■ **Task goal**: Scan the records below for the line with "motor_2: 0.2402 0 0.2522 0" and the line with "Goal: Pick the". Repeat those two lines and every line between them exactly, and nothing else.

■ **Material for this task**:
======
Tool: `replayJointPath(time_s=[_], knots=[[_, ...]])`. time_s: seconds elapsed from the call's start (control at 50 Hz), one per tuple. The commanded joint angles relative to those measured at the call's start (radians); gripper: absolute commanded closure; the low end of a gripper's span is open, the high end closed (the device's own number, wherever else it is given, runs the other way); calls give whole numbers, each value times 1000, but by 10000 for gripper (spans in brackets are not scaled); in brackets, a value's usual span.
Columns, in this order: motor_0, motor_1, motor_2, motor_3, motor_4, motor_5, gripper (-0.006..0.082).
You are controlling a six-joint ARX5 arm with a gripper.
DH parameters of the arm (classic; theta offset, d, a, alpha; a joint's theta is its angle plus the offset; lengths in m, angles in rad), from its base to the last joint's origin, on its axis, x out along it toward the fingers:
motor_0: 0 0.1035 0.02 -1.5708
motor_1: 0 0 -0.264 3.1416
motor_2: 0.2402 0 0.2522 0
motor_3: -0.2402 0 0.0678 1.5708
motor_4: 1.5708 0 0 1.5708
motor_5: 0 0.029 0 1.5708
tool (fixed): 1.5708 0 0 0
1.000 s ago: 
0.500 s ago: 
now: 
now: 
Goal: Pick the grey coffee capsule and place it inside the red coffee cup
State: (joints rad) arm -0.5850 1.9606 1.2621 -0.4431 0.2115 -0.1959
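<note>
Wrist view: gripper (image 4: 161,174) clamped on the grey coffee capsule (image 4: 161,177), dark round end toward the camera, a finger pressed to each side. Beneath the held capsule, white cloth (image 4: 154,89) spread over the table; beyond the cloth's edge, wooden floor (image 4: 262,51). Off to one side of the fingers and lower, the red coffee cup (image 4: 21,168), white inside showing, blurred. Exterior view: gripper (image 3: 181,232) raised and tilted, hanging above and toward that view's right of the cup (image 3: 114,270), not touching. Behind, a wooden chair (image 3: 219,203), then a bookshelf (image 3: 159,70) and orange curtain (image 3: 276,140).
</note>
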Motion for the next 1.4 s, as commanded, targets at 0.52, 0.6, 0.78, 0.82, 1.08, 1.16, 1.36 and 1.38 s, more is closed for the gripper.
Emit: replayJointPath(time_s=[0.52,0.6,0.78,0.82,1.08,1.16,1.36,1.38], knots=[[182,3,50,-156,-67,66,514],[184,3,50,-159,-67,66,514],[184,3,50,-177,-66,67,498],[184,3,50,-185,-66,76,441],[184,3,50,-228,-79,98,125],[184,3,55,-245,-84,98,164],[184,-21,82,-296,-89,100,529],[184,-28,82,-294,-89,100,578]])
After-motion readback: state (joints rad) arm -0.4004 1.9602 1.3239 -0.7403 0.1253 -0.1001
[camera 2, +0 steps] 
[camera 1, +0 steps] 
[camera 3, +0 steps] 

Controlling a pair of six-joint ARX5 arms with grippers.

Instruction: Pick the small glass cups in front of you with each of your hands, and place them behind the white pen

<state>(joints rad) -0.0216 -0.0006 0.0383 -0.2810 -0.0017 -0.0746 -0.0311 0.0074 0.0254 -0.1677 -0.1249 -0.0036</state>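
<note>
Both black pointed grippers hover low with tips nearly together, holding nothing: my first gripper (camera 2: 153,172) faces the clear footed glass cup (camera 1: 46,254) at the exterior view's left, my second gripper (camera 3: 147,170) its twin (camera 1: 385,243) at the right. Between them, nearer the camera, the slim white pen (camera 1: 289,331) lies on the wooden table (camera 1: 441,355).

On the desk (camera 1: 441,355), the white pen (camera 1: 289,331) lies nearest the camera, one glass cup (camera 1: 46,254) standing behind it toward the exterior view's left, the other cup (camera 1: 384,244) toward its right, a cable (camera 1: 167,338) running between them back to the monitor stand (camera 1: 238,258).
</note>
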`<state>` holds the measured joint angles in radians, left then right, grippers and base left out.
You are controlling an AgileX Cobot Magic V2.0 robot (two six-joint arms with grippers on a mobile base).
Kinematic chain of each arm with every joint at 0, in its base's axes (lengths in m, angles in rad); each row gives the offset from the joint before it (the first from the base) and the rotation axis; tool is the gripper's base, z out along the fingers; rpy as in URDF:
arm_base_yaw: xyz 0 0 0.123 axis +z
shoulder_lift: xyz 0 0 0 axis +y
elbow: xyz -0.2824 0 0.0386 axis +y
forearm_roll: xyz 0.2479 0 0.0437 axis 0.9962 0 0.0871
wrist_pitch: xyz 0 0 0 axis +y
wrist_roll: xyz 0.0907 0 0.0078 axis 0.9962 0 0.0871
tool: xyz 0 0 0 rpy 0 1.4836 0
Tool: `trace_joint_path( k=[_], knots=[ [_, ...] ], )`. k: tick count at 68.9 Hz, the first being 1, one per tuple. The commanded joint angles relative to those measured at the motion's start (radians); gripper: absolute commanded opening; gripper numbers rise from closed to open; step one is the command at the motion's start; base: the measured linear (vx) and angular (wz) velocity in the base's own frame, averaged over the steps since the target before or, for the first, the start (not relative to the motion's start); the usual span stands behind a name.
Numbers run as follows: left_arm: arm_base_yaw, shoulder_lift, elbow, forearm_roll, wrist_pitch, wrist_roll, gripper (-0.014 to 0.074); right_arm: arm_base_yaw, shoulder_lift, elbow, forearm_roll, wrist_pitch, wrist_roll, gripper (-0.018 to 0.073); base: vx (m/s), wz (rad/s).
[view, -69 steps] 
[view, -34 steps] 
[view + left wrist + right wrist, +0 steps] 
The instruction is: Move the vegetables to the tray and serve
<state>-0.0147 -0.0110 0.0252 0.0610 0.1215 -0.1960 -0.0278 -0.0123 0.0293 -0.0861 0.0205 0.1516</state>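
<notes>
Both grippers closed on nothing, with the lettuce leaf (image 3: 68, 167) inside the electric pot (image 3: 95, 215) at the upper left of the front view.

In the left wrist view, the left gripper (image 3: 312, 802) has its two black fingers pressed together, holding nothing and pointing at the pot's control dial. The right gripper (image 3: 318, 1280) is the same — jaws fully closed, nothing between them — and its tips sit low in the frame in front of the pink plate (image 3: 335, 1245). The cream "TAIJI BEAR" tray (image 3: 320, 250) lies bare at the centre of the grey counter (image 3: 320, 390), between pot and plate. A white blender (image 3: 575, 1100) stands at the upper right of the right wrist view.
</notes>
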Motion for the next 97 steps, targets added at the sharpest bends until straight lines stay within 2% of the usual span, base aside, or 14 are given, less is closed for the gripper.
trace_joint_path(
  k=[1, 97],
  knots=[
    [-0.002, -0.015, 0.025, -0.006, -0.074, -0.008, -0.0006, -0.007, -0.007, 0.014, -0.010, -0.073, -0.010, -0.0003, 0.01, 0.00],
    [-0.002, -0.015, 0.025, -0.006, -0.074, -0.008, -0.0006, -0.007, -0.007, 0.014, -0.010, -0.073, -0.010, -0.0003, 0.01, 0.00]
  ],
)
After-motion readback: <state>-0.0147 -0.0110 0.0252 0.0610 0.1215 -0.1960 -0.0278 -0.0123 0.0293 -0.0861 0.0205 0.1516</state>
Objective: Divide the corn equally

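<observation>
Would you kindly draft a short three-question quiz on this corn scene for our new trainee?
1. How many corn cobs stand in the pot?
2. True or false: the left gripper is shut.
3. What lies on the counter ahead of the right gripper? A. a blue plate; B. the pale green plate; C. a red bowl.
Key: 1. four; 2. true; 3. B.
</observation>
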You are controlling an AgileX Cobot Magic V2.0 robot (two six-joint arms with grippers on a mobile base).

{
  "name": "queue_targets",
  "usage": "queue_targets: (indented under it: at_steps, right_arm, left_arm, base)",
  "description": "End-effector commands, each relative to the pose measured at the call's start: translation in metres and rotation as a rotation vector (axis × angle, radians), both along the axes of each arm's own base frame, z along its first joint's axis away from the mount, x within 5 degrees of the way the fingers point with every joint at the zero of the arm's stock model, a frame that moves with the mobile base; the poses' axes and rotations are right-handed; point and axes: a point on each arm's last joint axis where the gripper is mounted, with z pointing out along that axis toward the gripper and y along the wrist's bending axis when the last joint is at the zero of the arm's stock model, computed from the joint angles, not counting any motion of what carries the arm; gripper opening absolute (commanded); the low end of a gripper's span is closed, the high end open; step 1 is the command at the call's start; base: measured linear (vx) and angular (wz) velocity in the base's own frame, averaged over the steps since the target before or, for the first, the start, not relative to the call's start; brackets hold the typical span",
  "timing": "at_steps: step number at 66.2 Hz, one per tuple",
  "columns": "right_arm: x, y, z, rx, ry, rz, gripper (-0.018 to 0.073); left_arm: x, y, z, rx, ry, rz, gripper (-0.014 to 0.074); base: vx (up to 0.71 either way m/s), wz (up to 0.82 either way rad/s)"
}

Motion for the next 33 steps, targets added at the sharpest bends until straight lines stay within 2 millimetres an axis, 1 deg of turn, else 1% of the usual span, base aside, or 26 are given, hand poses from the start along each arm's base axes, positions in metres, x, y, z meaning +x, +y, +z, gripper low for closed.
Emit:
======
■ **Exercise response**:
motor_2: 0.2402 0 0.2522 0
motor_3: -0.2402 0 0.0678 1.5708
motor_4: 1.5708 0 0 1.5708
motor_5: 0 0.029 0 1.5708
tool (fixed): 1.5708 0 0 0
1.000 s ago: 
0.500 s ago: 
now: 
now: 
Goal: Pick the grey coffee capsule and place it inside the red coffee cup

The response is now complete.